**WHAT IS NEEDED**. For the records below, give the number of lines that include the string "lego". Nothing else belongs in the answer.

%%

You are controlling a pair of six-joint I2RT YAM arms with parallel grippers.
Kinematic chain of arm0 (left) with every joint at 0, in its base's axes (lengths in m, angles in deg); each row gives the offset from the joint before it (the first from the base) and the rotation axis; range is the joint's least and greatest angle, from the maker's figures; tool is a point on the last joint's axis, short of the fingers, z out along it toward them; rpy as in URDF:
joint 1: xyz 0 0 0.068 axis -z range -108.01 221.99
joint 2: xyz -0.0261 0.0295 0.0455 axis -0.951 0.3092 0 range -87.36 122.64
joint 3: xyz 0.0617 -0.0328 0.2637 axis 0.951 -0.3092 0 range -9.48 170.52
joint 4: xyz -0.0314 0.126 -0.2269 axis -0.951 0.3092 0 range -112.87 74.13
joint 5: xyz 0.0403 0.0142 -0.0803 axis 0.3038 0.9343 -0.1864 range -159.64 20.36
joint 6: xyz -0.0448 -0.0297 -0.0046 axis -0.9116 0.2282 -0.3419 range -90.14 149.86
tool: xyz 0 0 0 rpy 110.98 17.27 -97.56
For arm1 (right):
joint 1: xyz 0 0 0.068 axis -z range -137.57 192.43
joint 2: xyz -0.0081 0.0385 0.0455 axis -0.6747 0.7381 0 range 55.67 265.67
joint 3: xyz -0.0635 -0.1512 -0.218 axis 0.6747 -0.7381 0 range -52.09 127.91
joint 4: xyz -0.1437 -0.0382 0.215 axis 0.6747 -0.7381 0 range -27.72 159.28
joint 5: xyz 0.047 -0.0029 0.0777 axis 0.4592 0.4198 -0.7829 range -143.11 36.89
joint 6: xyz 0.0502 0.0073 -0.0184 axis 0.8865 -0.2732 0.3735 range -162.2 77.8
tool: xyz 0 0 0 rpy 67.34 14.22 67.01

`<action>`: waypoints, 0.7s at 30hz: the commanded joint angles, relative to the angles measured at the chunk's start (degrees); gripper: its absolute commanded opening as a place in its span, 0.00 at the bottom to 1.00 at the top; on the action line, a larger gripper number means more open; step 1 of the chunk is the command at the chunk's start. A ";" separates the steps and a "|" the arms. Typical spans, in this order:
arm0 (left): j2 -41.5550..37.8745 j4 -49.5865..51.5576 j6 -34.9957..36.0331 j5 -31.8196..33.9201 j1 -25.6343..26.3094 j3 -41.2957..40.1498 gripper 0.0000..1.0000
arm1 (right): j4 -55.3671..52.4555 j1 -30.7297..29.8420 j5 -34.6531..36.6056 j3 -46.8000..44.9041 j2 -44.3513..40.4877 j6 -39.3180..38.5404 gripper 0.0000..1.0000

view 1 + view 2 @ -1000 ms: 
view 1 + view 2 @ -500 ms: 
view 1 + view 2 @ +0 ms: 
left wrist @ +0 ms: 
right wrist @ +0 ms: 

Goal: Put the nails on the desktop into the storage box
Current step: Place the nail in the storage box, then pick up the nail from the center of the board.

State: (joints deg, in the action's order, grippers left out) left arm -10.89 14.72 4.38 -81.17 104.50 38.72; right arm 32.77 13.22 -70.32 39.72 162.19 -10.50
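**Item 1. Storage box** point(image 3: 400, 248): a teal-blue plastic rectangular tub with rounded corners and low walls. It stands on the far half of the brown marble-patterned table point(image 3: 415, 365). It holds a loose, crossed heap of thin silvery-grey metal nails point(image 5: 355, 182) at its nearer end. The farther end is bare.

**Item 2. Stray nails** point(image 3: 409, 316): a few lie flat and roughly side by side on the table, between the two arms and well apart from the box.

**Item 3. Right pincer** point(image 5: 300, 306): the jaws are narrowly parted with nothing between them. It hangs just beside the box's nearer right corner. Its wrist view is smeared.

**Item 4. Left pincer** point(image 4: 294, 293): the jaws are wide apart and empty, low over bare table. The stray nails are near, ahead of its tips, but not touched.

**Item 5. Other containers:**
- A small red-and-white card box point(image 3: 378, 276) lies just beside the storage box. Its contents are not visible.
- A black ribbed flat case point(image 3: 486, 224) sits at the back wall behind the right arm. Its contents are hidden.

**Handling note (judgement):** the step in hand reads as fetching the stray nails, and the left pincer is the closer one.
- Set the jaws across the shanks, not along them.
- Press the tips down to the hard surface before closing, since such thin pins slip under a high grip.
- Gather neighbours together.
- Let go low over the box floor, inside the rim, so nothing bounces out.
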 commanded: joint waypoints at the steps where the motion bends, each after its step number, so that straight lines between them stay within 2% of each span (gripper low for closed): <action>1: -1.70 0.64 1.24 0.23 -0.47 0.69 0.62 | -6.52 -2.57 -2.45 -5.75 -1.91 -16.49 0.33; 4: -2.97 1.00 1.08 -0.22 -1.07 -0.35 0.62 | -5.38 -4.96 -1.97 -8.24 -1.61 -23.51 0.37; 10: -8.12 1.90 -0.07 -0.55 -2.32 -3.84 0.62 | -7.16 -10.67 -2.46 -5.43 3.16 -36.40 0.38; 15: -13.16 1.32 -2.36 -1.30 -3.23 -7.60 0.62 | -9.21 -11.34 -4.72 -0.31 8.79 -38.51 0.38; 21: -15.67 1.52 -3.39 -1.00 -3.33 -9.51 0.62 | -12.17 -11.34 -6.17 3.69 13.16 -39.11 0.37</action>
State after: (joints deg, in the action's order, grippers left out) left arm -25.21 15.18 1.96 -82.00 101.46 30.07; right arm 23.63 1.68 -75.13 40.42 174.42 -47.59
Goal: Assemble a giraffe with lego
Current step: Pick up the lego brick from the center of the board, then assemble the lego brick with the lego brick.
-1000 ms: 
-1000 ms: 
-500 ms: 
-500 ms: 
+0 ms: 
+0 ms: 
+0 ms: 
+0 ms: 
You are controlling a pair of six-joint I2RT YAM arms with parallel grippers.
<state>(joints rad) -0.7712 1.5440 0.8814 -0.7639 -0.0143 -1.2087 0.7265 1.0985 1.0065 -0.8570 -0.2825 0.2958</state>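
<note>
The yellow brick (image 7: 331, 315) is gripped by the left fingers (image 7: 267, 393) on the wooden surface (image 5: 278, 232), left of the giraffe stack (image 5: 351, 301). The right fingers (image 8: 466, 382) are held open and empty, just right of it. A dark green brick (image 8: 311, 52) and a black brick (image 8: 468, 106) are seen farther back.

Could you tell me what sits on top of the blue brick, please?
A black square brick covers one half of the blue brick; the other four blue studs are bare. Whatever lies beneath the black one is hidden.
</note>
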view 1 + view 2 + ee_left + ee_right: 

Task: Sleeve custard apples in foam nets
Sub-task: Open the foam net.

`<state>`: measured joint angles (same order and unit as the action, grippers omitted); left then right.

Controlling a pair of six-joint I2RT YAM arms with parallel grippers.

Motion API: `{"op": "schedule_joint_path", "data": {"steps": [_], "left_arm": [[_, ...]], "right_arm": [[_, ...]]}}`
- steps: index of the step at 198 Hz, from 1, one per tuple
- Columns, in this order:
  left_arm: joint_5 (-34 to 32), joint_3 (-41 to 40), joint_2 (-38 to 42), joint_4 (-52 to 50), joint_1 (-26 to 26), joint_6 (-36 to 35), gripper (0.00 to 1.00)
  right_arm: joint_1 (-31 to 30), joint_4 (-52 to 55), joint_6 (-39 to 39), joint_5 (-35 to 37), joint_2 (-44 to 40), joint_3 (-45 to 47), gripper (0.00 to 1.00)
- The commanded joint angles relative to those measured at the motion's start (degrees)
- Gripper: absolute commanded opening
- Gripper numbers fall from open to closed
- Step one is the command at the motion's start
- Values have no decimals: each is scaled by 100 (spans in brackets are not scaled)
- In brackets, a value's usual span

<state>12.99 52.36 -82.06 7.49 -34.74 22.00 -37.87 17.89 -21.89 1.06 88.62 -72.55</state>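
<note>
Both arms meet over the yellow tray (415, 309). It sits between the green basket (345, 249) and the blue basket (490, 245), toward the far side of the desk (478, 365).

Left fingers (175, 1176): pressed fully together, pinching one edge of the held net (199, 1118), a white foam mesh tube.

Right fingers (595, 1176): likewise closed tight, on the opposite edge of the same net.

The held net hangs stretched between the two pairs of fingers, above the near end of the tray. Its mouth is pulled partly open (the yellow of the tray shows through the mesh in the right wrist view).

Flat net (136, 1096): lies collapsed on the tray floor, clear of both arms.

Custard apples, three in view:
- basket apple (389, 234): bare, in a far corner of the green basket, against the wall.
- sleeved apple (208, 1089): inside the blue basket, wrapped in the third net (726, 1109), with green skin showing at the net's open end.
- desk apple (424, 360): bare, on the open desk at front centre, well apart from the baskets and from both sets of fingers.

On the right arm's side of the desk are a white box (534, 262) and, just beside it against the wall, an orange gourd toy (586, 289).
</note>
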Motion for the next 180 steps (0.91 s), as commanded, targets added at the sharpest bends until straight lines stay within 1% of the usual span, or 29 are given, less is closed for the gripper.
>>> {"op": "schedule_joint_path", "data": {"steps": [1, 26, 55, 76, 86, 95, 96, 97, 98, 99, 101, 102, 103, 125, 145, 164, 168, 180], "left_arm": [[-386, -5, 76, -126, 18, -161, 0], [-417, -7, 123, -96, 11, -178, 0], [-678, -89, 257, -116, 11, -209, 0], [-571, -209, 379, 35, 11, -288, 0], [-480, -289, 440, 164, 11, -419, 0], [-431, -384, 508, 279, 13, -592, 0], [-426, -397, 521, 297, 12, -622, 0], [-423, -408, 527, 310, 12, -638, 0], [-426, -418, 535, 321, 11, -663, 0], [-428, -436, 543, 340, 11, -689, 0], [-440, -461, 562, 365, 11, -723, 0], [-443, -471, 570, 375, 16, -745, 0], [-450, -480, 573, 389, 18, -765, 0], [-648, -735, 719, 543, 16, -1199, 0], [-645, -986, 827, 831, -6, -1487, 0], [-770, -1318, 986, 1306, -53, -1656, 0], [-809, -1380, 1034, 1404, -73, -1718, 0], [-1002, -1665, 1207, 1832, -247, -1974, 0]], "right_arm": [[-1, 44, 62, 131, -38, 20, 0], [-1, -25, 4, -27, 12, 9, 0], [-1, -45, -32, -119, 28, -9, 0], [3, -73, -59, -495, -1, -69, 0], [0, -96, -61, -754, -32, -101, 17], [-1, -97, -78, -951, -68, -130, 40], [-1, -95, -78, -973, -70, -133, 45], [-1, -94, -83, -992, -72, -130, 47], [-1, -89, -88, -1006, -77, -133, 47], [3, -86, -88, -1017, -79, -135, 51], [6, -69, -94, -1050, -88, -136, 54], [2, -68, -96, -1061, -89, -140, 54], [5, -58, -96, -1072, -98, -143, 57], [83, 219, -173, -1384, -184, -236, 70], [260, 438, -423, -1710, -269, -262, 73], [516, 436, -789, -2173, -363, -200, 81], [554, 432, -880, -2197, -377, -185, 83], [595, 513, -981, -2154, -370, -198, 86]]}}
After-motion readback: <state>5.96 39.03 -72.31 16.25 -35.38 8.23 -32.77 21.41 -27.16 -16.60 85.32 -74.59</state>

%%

**SOLUTION FOR THIS TASK**. 2